FAQs: COVID-19 - Hospitals and Medical Staffs

Alerts / March 20, 2020
Q: May medical staff committees hold meetings via telephone instead of in person? Normally these in-person meetings occur monthly, but is there a confidentiality issue in conducting these meetings telephonically or via video conference?

A:These meetings can be conducted telephonically or via videoconference if the technology is secure. An instruction should be provided to all participants that they must be the only person on the call or video conference and in a private area to avoid breaches of confidentiality. Additionally, any circulated agenda should be sent securely, with directions not to print or disseminate in any way (i.e., marked CONFIDENTIAL PEER REVIEW DOCUMENTS: DO NOT COPY OR FORWARD). If the participants print out any of these documents, those items should be promptly shredded after the meeting or returned to the Medical Staff office. The usual admonition about all discussions at the meeting being CONFIDENTIAL should be given both at the beginning and at the end of the meeting.

Q: How should hospitals prepare to supplement professional staff in the case of a surge of patients?

A: State law should be consulted regarding requirements governing the practice of retired or inactive physicians, podiatrists, dentists, nurses, etc., in emergency situations. Such practitioners, if permitted to practice, could be granted emergency privileges by hospitals under disaster plans. For example, California has the Health Care Professional Disaster Response Act (Business and Professions Code Section 920-922), which allows healthcare practitioners with lapsed or inactive licenses to potentially serve in those areas where a shortage of qualified healthcare practitioners exists.

Q: Can hospitals consider granting temporary or disaster privileges to prepare in case of a surge of patients?

A: Hospitals should consult their Medical Staff bylaws regarding the granting of temporary and/or disaster privileges. The Joint Commission provides that temporary privileges may be granted to meet an important patient care need. The need must be documented in the credentials file at the time privileges are granted. It typically appears as a recommendation from the medical staff president or designee to the CEO, who grants the privileges. It could also appear in a statement by the CEO as to the reason for granting the temporary privilege(s).
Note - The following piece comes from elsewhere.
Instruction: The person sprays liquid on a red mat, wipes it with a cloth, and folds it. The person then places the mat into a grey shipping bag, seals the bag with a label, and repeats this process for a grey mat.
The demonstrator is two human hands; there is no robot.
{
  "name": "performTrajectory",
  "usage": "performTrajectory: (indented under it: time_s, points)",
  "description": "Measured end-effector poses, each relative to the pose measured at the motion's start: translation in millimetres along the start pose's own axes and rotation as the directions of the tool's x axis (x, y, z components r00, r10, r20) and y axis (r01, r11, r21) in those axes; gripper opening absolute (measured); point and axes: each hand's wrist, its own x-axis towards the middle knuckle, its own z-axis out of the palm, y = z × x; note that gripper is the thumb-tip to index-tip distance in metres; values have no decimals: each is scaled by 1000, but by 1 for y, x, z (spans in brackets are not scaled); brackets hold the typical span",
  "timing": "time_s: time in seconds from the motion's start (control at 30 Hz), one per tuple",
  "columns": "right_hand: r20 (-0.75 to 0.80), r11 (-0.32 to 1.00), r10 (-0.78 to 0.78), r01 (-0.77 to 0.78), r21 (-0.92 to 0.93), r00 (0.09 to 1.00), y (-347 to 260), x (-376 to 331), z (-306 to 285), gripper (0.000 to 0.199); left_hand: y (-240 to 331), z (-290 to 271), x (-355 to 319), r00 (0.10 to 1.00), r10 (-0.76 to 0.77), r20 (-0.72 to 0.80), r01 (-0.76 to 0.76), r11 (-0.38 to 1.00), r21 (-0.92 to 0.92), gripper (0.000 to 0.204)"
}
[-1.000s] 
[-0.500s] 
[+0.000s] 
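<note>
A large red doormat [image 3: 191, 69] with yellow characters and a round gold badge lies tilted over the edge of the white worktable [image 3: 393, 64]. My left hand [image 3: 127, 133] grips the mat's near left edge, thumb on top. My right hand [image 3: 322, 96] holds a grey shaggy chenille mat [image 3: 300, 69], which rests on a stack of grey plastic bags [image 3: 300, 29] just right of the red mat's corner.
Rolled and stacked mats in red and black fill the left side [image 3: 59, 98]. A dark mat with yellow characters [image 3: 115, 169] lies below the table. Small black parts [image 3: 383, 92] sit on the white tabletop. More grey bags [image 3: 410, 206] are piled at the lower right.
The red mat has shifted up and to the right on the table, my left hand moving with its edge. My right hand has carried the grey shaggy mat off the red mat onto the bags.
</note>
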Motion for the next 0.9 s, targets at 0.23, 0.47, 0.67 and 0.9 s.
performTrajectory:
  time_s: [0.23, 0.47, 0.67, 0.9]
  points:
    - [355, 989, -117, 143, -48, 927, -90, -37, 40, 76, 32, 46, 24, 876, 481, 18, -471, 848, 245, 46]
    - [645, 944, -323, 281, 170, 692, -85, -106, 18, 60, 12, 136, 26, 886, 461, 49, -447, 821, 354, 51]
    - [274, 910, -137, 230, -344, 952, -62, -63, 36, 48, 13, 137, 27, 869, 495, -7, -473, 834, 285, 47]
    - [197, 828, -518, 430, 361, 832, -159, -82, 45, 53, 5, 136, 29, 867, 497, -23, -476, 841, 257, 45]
The Joint Commission provides that important patient care needs may include, but are not limited to, “the patient care volume exceeds the level that can be handled by currently privileged practitioners and additional practitioners are needed to handle the volume.”

Q: Several members of our Medical Staff just returned from trips to high-exposure areas – overseas and domestic – like Vail or Italy. How do we treat them?

A: While each practitioner should be assessed on a case-by-case basis, if they are asymptomatic, they should be asked to be tested for the virus. If they test positive, they should be directed to self-quarantine.

Q: What if members of our Medical Staff refuse to be tested?

A: While you cannot compel members of a Medical Staff to be tested, if the Medical Staff member has recently been in a high-exposure area or is symptomatic for COVID-19, it is reasonable to presume that they are positive unless proven otherwise.

Asking Medical Staff members to be tested to prove their negative status is not only in their best interest, but also in the best interest of the patients and other healthcare workers they must interact with in the hospital.

In such extreme circumstances where a practitioner refuses to be tested, summary suspension under the bylaws should be considered after consultation with competent legal counsel.

Q: Since cancellation of elective surgeries is being encouraged by CMS, what is happening at hospitals?

A: Most hospitals and their surgical staffs are complying. However, we are seeing two scenarios develop.

First, surgeons are declaring (and justifying through documentation) that their planned surgeries are “essential” or “emergencies,” so they should go forward.

Second, several surgeons are taking cases to outpatient Ambulatory Surgical Centers that are privately owned and performing those surgeries there.

While CMS has not yet announced whether it will be limiting reimbursement for non-essential procedures performed after its issued guidance on Mar. 18, CMS may stop reimbursing for surgeries that are not truly emergencies, as an enforcement mechanism. If this is done, private insurers likely will follow the lead of CMS and also will not reimburse the surgeries. If this occurs, unless the surgery is clearly documented as a true emergency, both the surgeon and the facility run the risk of not being paid.

On Mar. 17, the American College of Surgeons published Guidance for Triage of Non-Emergent Surgical Procedures, which includes an “elective surgery acuity scale” to assist with classification of cases. On Mar. 18, CMS issued Recommendations on Adult Elective Surgeries, Non-Essential Medical, Surgical, and Dental Procedures During COVID-19 Response.